Re: build multiple indexes in single table pass?

Lists: pgsql-hackers
From: Andrew Dunstan <andrew(at)dunslane(dot)net>
To: PostgreSQL-development <pgsql-hackers(at)postgresql(dot)org>
Subject: build multiple indexes in single table pass?
Date: 2008-04-01 12:21:46
Message-ID: 47F228DA.7090907@dunslane.net
Views: Raw Message | Whole Thread | Download mbox | Resend email
Lists: pgsql-hackers


From the "idle thoughts in the middle of the night" department:

I don't know if this has come up before exactly, but is it possible that
we could get a performance gain from building multiple indexes from a
single sequential pass over the base table? If so, that would probably
give us a potential performance improvement in pg_restore quite apart
from the projected improvement to be got from running several steps in
parallel processes. The grammar might look a bit ugly, but I'm sure we
could finesse that.

cheers

andrew


From: "Pavan Deolasee" <pavan(dot)deolasee(at)gmail(dot)com>
To: "Andrew Dunstan" <andrew(at)dunslane(dot)net>
Cc: PostgreSQL-development <pgsql-hackers(at)postgresql(dot)org>
Subject: Re: build multiple indexes in single table pass?
Date: 2008-04-01 12:47:31
Message-ID: 2e78013d0804010547q282e09ai43d729d62d06feca@mail.gmail.com
Views: Raw Message | Whole Thread | Download mbox | Resend email
Lists: pgsql-hackers

On Tue, Apr 1, 2008 at 5:51 PM, Andrew Dunstan <andrew(at)dunslane(dot)net> wrote:
>
> From the "idle thoughts in the middle of the night" department:
>
> I don't know if this has come up before exactly, but is it possible that
> we could get a performance gain from building multiple indexes from a
> single sequential pass over the base table?

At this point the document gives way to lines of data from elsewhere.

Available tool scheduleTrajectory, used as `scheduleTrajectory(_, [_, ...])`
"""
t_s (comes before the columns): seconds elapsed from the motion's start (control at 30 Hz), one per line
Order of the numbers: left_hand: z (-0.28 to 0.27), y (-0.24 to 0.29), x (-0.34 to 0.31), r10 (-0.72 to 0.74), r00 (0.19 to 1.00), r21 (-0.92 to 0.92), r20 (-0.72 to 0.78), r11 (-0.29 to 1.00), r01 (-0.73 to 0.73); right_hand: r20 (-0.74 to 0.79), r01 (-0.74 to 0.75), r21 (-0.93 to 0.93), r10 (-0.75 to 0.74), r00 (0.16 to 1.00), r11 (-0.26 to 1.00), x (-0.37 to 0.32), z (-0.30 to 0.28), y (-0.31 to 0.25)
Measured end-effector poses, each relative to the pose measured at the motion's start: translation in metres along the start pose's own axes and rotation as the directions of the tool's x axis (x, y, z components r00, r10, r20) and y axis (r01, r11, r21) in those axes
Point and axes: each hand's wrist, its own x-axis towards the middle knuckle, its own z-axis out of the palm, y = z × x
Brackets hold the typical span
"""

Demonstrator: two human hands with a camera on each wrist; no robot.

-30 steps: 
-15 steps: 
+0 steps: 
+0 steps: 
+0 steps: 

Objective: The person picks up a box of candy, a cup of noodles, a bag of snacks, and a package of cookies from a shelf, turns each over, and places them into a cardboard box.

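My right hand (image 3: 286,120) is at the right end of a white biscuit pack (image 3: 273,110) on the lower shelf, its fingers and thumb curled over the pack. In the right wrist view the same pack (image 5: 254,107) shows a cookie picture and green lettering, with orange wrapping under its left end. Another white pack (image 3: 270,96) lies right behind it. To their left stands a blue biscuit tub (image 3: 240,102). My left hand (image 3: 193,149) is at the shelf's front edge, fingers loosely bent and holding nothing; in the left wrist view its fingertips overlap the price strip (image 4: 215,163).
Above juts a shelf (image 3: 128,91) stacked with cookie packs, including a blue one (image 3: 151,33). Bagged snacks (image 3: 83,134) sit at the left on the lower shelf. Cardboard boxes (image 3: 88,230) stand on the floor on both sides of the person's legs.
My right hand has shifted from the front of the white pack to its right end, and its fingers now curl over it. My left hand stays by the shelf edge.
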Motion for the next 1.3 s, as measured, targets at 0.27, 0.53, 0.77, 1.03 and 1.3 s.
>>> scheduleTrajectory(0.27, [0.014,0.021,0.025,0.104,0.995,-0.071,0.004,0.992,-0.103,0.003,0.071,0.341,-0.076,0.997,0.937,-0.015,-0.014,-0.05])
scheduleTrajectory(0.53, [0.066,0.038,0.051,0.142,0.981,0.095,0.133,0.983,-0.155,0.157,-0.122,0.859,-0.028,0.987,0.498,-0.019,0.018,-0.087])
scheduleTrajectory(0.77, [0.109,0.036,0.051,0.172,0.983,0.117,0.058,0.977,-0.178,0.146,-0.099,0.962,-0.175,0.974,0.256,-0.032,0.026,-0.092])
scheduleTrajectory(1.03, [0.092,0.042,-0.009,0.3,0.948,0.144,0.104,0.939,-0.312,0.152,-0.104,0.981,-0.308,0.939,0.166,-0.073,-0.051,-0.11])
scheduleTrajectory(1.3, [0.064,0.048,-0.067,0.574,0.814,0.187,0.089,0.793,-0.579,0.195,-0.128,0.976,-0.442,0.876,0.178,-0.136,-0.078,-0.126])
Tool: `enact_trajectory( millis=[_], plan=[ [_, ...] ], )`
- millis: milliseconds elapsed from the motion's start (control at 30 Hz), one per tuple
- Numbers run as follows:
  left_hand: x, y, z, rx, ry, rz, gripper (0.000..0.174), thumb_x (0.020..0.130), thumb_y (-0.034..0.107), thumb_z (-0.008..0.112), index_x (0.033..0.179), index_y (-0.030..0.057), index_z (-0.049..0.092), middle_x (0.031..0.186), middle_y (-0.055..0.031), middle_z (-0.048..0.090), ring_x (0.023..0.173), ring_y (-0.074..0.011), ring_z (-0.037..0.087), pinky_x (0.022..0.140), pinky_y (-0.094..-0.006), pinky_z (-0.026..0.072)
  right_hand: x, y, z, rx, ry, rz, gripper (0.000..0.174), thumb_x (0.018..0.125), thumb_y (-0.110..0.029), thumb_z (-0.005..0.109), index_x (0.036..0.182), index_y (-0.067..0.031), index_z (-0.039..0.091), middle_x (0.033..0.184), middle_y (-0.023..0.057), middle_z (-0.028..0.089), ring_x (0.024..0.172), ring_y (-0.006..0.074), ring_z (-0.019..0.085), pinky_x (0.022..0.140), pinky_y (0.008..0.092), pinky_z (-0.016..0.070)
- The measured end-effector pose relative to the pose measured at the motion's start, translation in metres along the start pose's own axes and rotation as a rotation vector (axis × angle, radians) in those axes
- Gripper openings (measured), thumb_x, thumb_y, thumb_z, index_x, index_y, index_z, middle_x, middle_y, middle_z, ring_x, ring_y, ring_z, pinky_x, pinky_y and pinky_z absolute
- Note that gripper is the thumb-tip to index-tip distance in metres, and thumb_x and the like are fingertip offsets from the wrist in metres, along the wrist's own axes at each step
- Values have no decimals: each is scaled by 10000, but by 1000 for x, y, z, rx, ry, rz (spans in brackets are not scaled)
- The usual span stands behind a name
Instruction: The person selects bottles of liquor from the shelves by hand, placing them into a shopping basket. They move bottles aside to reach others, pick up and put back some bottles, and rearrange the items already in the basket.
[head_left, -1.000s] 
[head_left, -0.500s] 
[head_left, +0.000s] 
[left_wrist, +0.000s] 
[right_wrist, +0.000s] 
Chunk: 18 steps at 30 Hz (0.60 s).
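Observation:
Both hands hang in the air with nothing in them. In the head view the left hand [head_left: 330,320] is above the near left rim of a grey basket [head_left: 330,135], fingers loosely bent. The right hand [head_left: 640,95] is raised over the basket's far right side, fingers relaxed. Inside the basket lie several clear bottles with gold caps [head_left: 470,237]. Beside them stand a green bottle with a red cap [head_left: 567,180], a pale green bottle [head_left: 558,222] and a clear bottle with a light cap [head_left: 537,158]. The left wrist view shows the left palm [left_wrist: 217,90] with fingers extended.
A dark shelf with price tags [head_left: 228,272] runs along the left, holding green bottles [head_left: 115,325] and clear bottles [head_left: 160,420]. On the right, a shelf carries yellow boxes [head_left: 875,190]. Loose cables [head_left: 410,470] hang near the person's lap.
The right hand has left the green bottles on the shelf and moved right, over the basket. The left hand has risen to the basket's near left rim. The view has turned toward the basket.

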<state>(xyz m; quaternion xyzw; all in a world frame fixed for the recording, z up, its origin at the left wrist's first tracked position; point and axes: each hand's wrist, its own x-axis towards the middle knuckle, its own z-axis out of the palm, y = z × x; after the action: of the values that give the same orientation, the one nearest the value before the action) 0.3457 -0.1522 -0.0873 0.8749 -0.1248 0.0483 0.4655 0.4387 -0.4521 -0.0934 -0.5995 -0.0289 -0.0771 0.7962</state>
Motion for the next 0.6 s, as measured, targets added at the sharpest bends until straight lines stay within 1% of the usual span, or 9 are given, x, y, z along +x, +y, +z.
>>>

http://archives.postgresql.org/pgsql-performance/2008-02/msg00236.php

IMHO it should be possible to extend the grammar to add
multiple indexes in one go. But the current index build itself looks
very tightly integrated with the heap scan. So it might be tricky to
separate out the scan and the index building activity.

Thanks,
Pavan

--
Pavan Deolasee
EnterpriseDB http://www.enterprisedb.com


From: Aidan Van Dyk <aidan(at)highrise(dot)ca>
To: Andrew Dunstan <andrew(at)dunslane(dot)net>
Cc: PostgreSQL-development <pgsql-hackers(at)postgresql(dot)org>
Subject: Re: build multiple indexes in single table pass?
Date: 2008-04-01 12:49:54
Message-ID: 20080401124954.GA6497@yugib.highrise.ca
Views: Raw Message | Whole Thread | Download mbox | Resend email
Lists: pgsql-hackers

* Andrew Dunstan <andrew(at)dunslane(dot)net> [080401 08:22]:
>
> From the "idle thoughts in the middle of the night" department:
>
> I don't know if this has come up before exactly, but is it possible that
> we could get a performance gain from building multiple indexes from a
> single sequential pass over the base table? If so, that would probably
> give us a potential performance improvement in pg_restore quite apart
> from the projected improvement to be got from running several steps in
> parallel processes. The grammar might look a bit ugly, but I'm sure we
> could finesse that.

I've not looked at any of the code, but would the "synchronized scans"
heap machinery help the multiple index creations walk the heap together,
basically giving you this for free (as long as you start concurrent
index creation)?

a.

--
Aidan Van Dyk Create like a god,
aidan(at)highrise(dot)ca command like a king,
http://www.highrise.ca/ work like a slave.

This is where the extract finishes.